## Assignment
Without including any pictures, reproduce all the lines below word for word.

______

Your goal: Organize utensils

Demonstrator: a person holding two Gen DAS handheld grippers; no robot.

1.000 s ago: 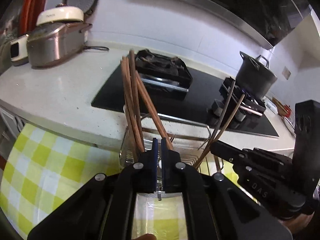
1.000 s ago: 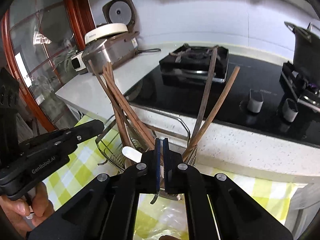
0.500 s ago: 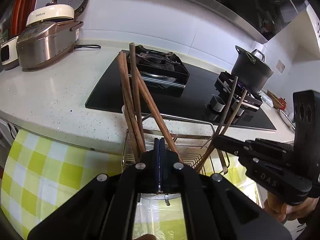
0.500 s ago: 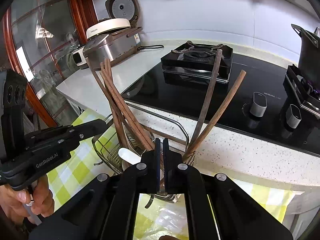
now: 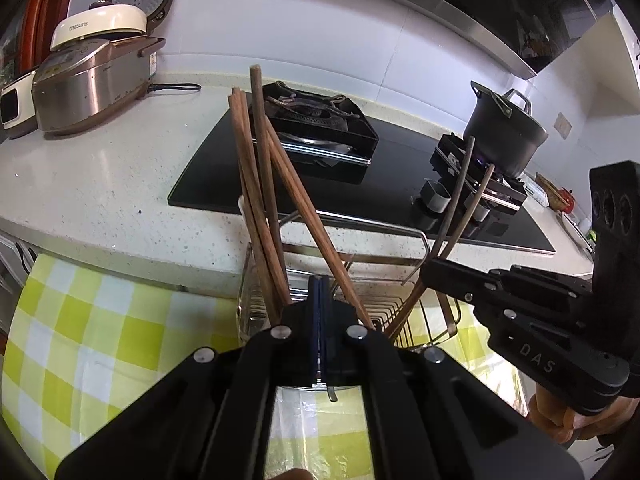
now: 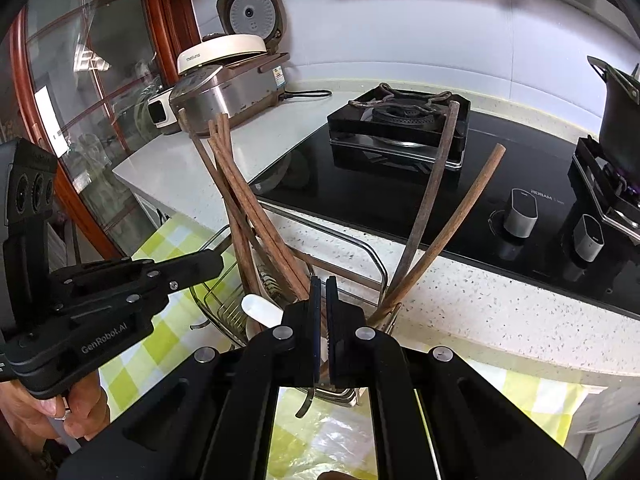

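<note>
A wire utensil basket (image 5: 400, 240) (image 6: 360, 248) stands on a yellow checked cloth. Several brown chopsticks (image 5: 260, 184) (image 6: 240, 200) lean in its left part; two darker ones (image 5: 460, 200) (image 6: 440, 200) lean in its right part. A white spoon (image 6: 262, 308) lies inside. My left gripper (image 5: 319, 292) is shut with nothing seen between its pads, just in front of the basket. My right gripper (image 6: 320, 292) is nearly closed, a thin gap between its pads, also at the basket; nothing is seen held. Each gripper shows in the other view, the left (image 6: 100, 300) and the right (image 5: 520, 312).
Behind the basket is a white counter (image 5: 100, 168) with a black glass hob (image 5: 380, 168), a burner grate (image 5: 316, 116), a dark pot (image 5: 504, 132) and knobs (image 6: 520, 216). A rice cooker (image 5: 92, 76) stands at the far left. Clear plastic (image 5: 320, 420) lies on the cloth.
The left gripper's pads have closed together from a small gap. Both cameras have risen slightly, so the basket sits lower in view. The chopsticks have not moved.
</note>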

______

## Exercise result
Your goal: Organize utensils

Demonstrator: a person holding two Gen DAS handheld grippers; no robot.

1.000 s ago: 
1.000 s ago: 
0.500 s ago: 
0.500 s ago: 
now: 
now: 

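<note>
A wire utensil basket (image 5: 400, 240) (image 6: 360, 248) stands on a yellow checked cloth. Several brown chopsticks (image 5: 260, 184) (image 6: 240, 200) lean in its left part; two darker ones (image 5: 460, 200) (image 6: 440, 200) lean in its right part. A white spoon (image 6: 262, 308) lies inside. My left gripper (image 5: 319, 292) is shut with nothing seen between its pads, just in front of the basket. My right gripper (image 6: 320, 292) is nearly closed, a thin gap between its pads, also at the basket; nothing is seen held. Each gripper shows in the other view, the left (image 6: 100, 300) and the right (image 5: 520, 312).
Behind the basket is a white counter (image 5: 100, 168) with a black glass hob (image 5: 380, 168), a burner grate (image 5: 316, 116), a dark pot (image 5: 504, 132) and knobs (image 6: 520, 216). A rice cooker (image 5: 92, 76) stands at the far left. Clear plastic (image 5: 320, 420) lies on the cloth.
The left gripper's pads have closed together from a small gap. Both cameras have risen slightly, so the basket sits lower in view. The chopsticks have not moved.
</note>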

Work on the answer has been completed.